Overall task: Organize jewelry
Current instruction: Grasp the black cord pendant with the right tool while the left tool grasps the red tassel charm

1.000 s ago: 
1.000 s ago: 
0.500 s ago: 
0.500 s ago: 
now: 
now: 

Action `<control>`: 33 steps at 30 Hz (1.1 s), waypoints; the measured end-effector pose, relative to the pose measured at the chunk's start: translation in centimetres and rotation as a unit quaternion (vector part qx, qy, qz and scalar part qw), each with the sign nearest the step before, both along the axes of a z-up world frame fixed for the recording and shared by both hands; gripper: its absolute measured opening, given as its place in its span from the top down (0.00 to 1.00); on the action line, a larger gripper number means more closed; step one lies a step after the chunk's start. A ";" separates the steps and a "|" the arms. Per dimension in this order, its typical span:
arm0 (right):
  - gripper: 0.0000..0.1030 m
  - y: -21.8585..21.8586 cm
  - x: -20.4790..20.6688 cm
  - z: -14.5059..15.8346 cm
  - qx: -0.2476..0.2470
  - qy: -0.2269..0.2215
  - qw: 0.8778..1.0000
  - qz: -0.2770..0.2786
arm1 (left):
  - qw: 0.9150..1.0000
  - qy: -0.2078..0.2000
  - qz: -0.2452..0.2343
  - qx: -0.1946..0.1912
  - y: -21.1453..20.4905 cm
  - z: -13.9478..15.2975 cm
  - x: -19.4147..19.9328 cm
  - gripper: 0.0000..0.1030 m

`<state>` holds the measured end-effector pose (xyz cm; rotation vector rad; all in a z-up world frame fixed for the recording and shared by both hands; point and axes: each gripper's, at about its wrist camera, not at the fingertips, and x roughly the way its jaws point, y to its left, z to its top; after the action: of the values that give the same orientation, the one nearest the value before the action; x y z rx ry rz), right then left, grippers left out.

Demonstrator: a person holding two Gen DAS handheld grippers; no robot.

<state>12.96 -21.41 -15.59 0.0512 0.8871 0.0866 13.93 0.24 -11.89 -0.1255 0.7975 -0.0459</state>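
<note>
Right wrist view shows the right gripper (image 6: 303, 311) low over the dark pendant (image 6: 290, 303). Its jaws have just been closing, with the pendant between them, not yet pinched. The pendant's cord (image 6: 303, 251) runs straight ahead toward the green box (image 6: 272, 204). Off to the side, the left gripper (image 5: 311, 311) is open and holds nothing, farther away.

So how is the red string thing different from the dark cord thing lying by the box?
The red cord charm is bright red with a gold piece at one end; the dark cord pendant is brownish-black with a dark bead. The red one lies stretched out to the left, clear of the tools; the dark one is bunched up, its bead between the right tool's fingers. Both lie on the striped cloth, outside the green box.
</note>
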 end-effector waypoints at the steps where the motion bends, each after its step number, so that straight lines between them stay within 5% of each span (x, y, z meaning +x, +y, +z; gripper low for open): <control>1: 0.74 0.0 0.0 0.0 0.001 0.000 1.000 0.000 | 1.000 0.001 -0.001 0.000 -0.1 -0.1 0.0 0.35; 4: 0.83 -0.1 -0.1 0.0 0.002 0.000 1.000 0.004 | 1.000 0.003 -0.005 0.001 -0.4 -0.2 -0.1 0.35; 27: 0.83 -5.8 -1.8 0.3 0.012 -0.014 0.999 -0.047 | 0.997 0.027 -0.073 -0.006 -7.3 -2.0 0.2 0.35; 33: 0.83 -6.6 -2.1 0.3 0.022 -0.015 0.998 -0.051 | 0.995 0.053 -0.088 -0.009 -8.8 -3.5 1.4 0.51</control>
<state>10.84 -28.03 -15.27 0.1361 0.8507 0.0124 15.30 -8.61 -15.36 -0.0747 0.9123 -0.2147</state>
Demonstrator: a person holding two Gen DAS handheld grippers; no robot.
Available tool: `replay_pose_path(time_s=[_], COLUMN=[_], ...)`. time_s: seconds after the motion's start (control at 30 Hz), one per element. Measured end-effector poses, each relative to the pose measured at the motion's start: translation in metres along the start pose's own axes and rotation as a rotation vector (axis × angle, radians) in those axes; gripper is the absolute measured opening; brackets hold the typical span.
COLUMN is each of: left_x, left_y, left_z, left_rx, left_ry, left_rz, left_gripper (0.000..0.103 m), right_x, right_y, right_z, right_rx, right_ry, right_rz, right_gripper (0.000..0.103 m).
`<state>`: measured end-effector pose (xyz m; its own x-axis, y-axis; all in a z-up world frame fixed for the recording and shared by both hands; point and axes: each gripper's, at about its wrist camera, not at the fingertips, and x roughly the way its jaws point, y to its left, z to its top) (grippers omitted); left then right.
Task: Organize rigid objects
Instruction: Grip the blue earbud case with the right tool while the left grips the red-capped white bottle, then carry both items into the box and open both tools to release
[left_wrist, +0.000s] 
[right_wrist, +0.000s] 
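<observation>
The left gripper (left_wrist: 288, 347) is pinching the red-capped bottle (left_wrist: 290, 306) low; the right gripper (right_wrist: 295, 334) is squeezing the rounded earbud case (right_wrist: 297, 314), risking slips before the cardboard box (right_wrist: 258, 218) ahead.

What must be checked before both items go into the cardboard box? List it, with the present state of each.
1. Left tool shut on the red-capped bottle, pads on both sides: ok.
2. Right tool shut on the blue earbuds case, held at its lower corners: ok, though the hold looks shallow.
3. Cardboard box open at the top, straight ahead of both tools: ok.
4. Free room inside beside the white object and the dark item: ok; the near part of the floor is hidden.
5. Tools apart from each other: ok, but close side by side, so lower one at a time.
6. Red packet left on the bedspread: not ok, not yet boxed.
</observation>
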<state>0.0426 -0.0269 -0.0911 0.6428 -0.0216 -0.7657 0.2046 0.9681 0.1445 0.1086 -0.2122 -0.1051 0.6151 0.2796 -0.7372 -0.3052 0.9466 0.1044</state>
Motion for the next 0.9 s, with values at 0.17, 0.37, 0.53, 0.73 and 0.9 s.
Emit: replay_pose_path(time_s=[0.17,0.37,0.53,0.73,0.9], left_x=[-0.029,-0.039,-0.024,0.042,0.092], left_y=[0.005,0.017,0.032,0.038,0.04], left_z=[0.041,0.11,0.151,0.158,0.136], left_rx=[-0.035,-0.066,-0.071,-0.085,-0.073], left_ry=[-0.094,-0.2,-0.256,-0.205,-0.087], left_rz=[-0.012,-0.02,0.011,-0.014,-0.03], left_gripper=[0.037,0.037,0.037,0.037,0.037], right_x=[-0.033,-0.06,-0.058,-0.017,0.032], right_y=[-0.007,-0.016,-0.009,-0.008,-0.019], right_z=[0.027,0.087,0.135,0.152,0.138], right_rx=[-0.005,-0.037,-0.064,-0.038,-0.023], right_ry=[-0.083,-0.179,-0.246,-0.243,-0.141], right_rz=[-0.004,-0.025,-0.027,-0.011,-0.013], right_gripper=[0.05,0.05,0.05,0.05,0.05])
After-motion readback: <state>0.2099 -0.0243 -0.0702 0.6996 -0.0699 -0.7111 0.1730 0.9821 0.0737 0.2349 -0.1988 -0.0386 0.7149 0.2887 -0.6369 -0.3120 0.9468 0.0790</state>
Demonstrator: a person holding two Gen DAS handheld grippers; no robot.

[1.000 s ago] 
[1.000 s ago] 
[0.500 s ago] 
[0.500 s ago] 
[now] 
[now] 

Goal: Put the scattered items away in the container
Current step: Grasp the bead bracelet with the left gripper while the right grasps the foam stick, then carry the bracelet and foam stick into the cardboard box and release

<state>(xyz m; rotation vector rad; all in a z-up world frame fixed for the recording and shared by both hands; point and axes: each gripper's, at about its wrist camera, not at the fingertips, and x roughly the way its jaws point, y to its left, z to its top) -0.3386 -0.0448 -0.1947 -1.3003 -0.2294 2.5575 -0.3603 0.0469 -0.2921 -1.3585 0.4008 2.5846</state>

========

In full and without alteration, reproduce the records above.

(PROBLEM SOLUTION)
Overall task: Organize jewelry
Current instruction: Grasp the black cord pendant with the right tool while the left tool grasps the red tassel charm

1.000 s ago: 
1.000 s ago: 
0.500 s ago: 
0.500 s ago: 
now: 
now: 

Action `<control>`: 33 steps at 30 Hz (1.1 s), waypoints; the measured end-effector pose, relative to the pose measured at the chunk's start: translation in centimetres and rotation as a unit quaternion (vector part qx, qy, qz and scalar part qw), each with the sign nearest the step before, both along the axes of a z-up world frame fixed for the recording and shared by both hands; gripper: its absolute measured opening, given as its place in its span from the top down (0.00 to 1.00); on the action line, a larger gripper number means more closed; step one lies a step after the chunk's start. A ";" separates the steps and a "|" the arms. Per dimension in this order, its typical span:
arm0 (right):
  - gripper: 0.0000..0.1030 m
  - y: -21.8585..21.8586 cm
  - x: -20.4790..20.6688 cm
  - z: -14.5059..15.8346 cm
  - qx: -0.2476..0.2470
  - qy: -0.2269..0.2215
  - qw: 0.8778..1.0000
  - qz: -0.2770..0.2786
arm1 (left):
  - qw: 0.9150..1.0000
  - qy: -0.2078..0.2000
  - qz: -0.2452..0.2343
  - qx: -0.1946..0.1912
  - y: -21.1453..20.4905 cm
  - z: -13.9478..15.2975 cm
  - x: -19.4147..19.9328 cm
  - gripper: 0.0000..0.1030 m

`<state>` holds the measured end-effector pose (xyz cm; rotation vector rad; all in a z-up world frame fixed for the recording and shared by both hands; point and axes: each gripper's, at about its wrist camera, not at the fingertips, and x roughly the way its jaws point, y to its left, z to its top; after the action: of the values that give the same orientation, the one nearest the value before the action; x y z rx ry rz), right then left, grippers left out.

Demonstrator: a person holding two Gen DAS handheld grippers; no robot.

<state>12.96 -21.41 -15.59 0.0512 0.8871 0.0866 13.93 0.24 -11.89 -0.1255 0.7975 -0.0459</state>
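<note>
Right wrist view shows the right gripper (image 6: 303, 311) low over the dark pendant (image 6: 290, 303). Its jaws have just been closing, with the pendant between them, not yet pinched. The pendant's cord (image 6: 303, 251) runs straight ahead toward the green box (image 6: 272, 204). Off to the side, the left gripper (image 5: 311, 311) is open and holds nothing, farther away.

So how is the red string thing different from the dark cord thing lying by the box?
The red cord charm is bright red with a gold piece at one end; the dark cord pendant is brownish-black with a dark bead. The red one lies stretched out to the left, clear of the tools; the dark one is bunched up, its bead between the right tool's fingers. Both lie on the striped cloth, outside the green box.
</note>
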 end-effector waypoints at the steps where the motion bends, each after its step number, so that straight lines between them stay within 5% of each span (x, y, z meaning +x, +y, +z; gripper low for open): <control>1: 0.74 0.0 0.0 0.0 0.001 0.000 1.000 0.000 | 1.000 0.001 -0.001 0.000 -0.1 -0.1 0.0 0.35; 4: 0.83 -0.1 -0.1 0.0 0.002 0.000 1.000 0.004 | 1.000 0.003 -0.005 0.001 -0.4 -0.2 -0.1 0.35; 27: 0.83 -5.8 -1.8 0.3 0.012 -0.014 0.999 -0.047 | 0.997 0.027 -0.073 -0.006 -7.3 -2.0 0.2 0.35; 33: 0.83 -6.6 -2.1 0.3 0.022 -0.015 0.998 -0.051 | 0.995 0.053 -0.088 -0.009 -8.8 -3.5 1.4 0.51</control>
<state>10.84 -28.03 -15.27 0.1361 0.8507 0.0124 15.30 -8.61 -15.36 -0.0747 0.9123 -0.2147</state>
Demonstrator: a person holding two Gen DAS handheld grippers; no robot.
Available tool: `replay_pose_path(time_s=[_], COLUMN=[_], ...)`. time_s: seconds after the motion's start (control at 30 Hz), one per element. Measured end-effector poses, each relative to the pose measured at the motion's start: translation in metres along the start pose's own axes and rotation as a rotation vector (axis × angle, radians) in those axes; gripper is the absolute measured opening; brackets hold the typical span.
COLUMN is each of: left_x, left_y, left_z, left_rx, left_ry, left_rz, left_gripper (0.000..0.103 m), right_x, right_y, right_z, right_rx, right_ry, right_rz, right_gripper (0.000..0.103 m).
`<state>`: measured end-effector pose (xyz m; its own x-axis, y-axis; all in a z-up world frame fixed for the recording and shared by both hands; point and axes: each gripper's, at about its wrist camera, not at the fingertips, and x roughly the way its jaws point, y to its left, z to its top) (grippers omitted); left then right.
Task: Organize rigid objects
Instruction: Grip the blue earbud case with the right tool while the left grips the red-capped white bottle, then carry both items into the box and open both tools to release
[left_wrist, +0.000s] 
[right_wrist, +0.000s] 
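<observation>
The left gripper (left_wrist: 288, 347) is pinching the red-capped bottle (left_wrist: 290, 306) low; the right gripper (right_wrist: 295, 334) is squeezing the rounded earbud case (right_wrist: 297, 314), risking slips before the cardboard box (right_wrist: 258, 218) ahead.

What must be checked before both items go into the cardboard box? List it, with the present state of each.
1. Left tool shut on the red-capped bottle, pads on both sides: ok.
2. Right tool shut on the blue earbuds case, held at its lower corners: ok, though the hold looks shallow.
3. Cardboard box open at the top, straight ahead of both tools: ok.
4. Free room inside beside the white object and the dark item: ok; the near part of the floor is hidden.
5. Tools apart from each other: ok, but close side by side, so lower one at a time.
6. Red packet left on the bedspread: not ok, not yet boxed.
</observation>
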<state>0.0426 -0.0269 -0.0911 0.6428 -0.0216 -0.7657 0.2046 0.9681 0.1445 0.1086 -0.2122 -0.1051 0.6151 0.2796 -0.7372 -0.3052 0.9466 0.1044</state>
Motion for the next 0.9 s, with values at 0.17, 0.37, 0.53, 0.73 and 0.9 s.
Emit: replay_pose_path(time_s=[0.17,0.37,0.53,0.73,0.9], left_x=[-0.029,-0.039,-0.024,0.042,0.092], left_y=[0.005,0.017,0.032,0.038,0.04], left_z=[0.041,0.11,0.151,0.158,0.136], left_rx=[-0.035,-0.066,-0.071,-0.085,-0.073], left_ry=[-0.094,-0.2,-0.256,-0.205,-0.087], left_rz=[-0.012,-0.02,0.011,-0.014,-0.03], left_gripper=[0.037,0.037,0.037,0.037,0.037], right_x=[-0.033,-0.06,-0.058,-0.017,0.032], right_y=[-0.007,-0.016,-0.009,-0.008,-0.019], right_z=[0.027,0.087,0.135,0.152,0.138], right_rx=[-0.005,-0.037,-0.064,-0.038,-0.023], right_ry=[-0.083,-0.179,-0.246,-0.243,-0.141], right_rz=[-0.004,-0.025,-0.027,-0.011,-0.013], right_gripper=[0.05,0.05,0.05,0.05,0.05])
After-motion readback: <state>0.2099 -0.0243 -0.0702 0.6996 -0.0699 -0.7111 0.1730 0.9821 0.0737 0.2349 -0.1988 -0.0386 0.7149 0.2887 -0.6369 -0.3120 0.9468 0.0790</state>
Demonstrator: a person holding two Gen DAS handheld grippers; no robot.

[1.000 s ago] 
[1.000 s ago] 
[0.500 s ago] 
[0.500 s ago] 
[now] 
[now] 

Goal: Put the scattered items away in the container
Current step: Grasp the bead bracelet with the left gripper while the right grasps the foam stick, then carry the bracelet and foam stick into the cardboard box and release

<state>(xyz m; rotation vector rad; all in a z-up world frame fixed for the recording and shared by both hands; point and axes: each gripper's, at about its wrist camera, not at the fingertips, and x roughly the way its jaws point, y to its left, z to its top) -0.3386 -0.0448 -0.1947 -1.3003 -0.2294 2.5575 -0.3603 0.0469 -0.2921 -1.3585 0.4008 2.5846</state>

That is the entire output.